Langgur, Kabarsulsel-Indonesia.com | 6 Agustus 2025 — Di tengah meningkatnya kesadaran publik terhadap hak-hak konsumen layanan publik, muncul satu ironi di halaman parkir Rumah Sakit Umum Daerah (RSUD) Karel Satsuitubun Langgur, Kabupaten Maluku Tenggara: selembar karcis parkir dibagikan kepada pengguna jasa tanpa satu pun menyebutkan dasar hukum berupa Peraturan Daerah (Perda) yang menjadi payung legal retribusi tersebut.
Karcis itu—yang seharusnya menjadi bukti sah transaksi antara penyedia dan pengguna jasa—justru memunculkan pertanyaan krusial: apakah pengelolaan parkir di rumah sakit milik pemerintah ini telah berjalan sesuai dengan kaidah hukum dan prinsip akuntabilitas publik?
Salah satu warga yang vokal menyuarakan kegelisahan ini adalah Fadly Bugis, tokoh masyarakat yang dikenal aktif menyoroti kebijakan publik. Di kediamannya pada Selasa, 5 Agustus 2025, Fadly menyampaikan bahwa absennya nomor dan tahun Perda dalam karcis parkir bukan persoalan sepele.
“Harus ada Perda yang mengatur tentang bukti transaksi antara penyedia dan pengguna jasa, berupa karcis parkir sebagai bukti resmi. Ini bukan hanya soal prosedur administratif, tapi menyangkut hak hukum konsumen,” ujarnya lugas.
Fadly menegaskan, karcis parkir bukan semata-mata kertas tak bernilai. Ia adalah dokumen kecil yang membawa konsekuensi besar. Dalam kasus kehilangan kendaraan, misalnya, karcis tersebut menjadi alat bukti utama dalam proses klaim asuransi atau gugatan tanggung jawab dari pihak pengelola.
“Kalau tidak ada dasar hukumnya, bagaimana kita bisa menuntut pertanggungjawaban? Ini bukan sekadar retribusi, ini soal perlindungan konsumen,” tambahnya.
Kritik ini mencerminkan urgensi kehadiran Perda khusus yang mengatur pengelolaan jasa parkir secara holistik—dari tarif, standar pelayanan, hak dan kewajiban pengguna dan pengelola, hingga mekanisme sanksi.
Ketiadaan Perda juga membuka celah lebar bagi potensi penyimpangan. Tanpa regulasi yang jelas, siapa yang bisa menjamin bahwa retribusi yang dipungut setiap hari itu benar-benar masuk ke kas daerah dan bukan ke kantong pribadi?

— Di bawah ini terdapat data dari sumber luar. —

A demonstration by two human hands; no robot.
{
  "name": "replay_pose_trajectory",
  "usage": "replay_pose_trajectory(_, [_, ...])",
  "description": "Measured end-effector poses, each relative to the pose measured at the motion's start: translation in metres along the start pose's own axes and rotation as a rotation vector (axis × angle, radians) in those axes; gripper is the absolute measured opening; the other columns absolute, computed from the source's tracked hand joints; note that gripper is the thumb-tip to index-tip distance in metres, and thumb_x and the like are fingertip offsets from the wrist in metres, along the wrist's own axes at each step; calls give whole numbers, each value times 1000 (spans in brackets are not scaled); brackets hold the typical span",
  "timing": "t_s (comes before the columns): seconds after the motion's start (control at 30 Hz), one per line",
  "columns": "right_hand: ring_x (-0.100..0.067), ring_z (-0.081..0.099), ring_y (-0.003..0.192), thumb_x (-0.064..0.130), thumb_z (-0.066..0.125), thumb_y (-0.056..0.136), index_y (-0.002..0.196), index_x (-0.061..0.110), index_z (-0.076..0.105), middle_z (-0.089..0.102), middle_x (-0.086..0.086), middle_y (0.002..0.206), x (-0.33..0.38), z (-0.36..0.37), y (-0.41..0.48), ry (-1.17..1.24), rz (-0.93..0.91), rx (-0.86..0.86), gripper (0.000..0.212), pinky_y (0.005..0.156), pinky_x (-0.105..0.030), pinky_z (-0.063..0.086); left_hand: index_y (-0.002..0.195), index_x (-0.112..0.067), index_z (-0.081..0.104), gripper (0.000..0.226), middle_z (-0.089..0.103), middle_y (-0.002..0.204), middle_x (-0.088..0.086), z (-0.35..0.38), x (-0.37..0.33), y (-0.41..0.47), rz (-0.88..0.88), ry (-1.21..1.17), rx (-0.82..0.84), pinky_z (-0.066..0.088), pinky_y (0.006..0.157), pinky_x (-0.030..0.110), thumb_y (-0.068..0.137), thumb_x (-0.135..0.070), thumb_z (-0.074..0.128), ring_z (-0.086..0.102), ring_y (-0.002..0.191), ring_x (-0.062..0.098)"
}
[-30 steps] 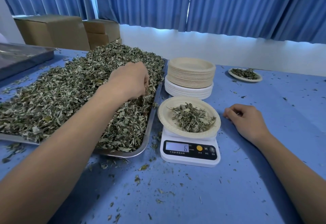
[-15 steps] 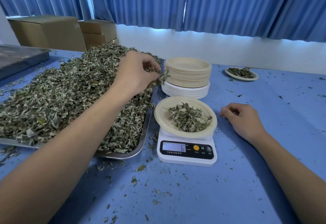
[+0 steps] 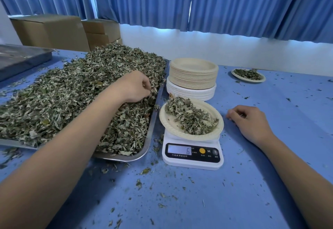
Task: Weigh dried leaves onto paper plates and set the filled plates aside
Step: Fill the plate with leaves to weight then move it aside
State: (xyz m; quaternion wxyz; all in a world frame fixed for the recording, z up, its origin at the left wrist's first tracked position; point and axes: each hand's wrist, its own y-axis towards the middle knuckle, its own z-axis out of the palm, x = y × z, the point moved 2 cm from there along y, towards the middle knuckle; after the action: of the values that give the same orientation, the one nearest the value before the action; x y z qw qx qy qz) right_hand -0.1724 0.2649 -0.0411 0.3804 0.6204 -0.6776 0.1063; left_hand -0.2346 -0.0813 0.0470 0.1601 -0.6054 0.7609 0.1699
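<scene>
Dried leaves (image 3: 191, 118), crinkled, on round paper plate (image 3: 171, 126) atop glossy white scale (image 3: 193, 165)

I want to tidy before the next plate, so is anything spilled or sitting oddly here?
Yes. Leaf crumbs are scattered over the blue table around the scale and the tray. On the plate on the scale, the leaves are heaped off-centre against its far left rim, and some seem to overhang it.

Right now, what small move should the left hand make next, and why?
Probably carry a pinch of leaves to the plate on the scale: the left hand curls into the pile on the tray, and the display reads 6.
</scene>
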Motion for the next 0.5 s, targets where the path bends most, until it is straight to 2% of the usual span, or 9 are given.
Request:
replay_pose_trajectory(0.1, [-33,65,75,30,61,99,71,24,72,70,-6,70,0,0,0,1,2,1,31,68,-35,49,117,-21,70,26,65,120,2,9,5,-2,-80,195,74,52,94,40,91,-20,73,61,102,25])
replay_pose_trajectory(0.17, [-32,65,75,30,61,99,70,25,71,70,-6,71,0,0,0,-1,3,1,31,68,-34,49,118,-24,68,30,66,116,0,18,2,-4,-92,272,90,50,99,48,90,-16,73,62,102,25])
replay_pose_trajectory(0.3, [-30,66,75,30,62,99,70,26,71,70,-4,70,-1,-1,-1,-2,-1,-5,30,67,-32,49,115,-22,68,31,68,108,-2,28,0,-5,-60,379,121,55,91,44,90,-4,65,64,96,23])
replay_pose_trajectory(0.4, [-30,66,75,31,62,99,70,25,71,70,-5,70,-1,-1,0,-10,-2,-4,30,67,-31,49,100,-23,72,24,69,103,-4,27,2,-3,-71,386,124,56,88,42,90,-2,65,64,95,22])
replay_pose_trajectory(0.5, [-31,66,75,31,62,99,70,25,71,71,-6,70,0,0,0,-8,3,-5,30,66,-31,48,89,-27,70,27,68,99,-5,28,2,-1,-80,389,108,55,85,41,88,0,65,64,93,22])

“Nantinya, kalau Perda ini disahkan, akan ada sanksi dan tanggung jawab yang jelas bagi penyelenggara parkir. Jika ada kehilangan dan pengguna memiliki karcis, maka pengelola wajib mengganti kerugian,” tegas Fadly.
Namun ia juga mengingatkan agar regulasi tidak hanya menjadi alat untuk menaikkan tarif. Fokusnya harus pada pembenahan sistem, peningkatan transparansi, dan perlindungan hak pengguna.
“Jangan hanya berpikir tentang tarif, pikirkan sistem, skema kerja sama, serta kejelasan hak dan kewajiban antara penyelenggara dan pengguna jasa,” tutupnya.
Analisis Redaksi
Kasus karcis parkir RSUD Langgur ini seolah membuka kotak pandora pengelolaan retribusi di daerah. Di satu sisi, pemerintah daerah tampak antusias meningkatkan Pendapatan Asli Daerah (PAD), namun di sisi lain tampak abai terhadap kelengkapan instrumen hukum yang seharusnya menjadi fondasi utama.
Ini menjadi cermin buram tata kelola pelayanan publik di banyak daerah: pungut dulu, atur belakangan. Padahal, dalam prinsip good governance, legitimasi kebijakan harus mendahului pelaksanaan.
Pertanyaannya kini: beranikah Pemerintah Daerah Maluku Tenggara menyusun dan mengesahkan Perda Parkir yang adil, transparan, dan berpihak pada rakyat? Atau akan terus membiarkan selembar karcis tak bernyawa itu menjadi simbol kegagalan negara melindungi warganya, bahkan hanya untuk sekadar parkir?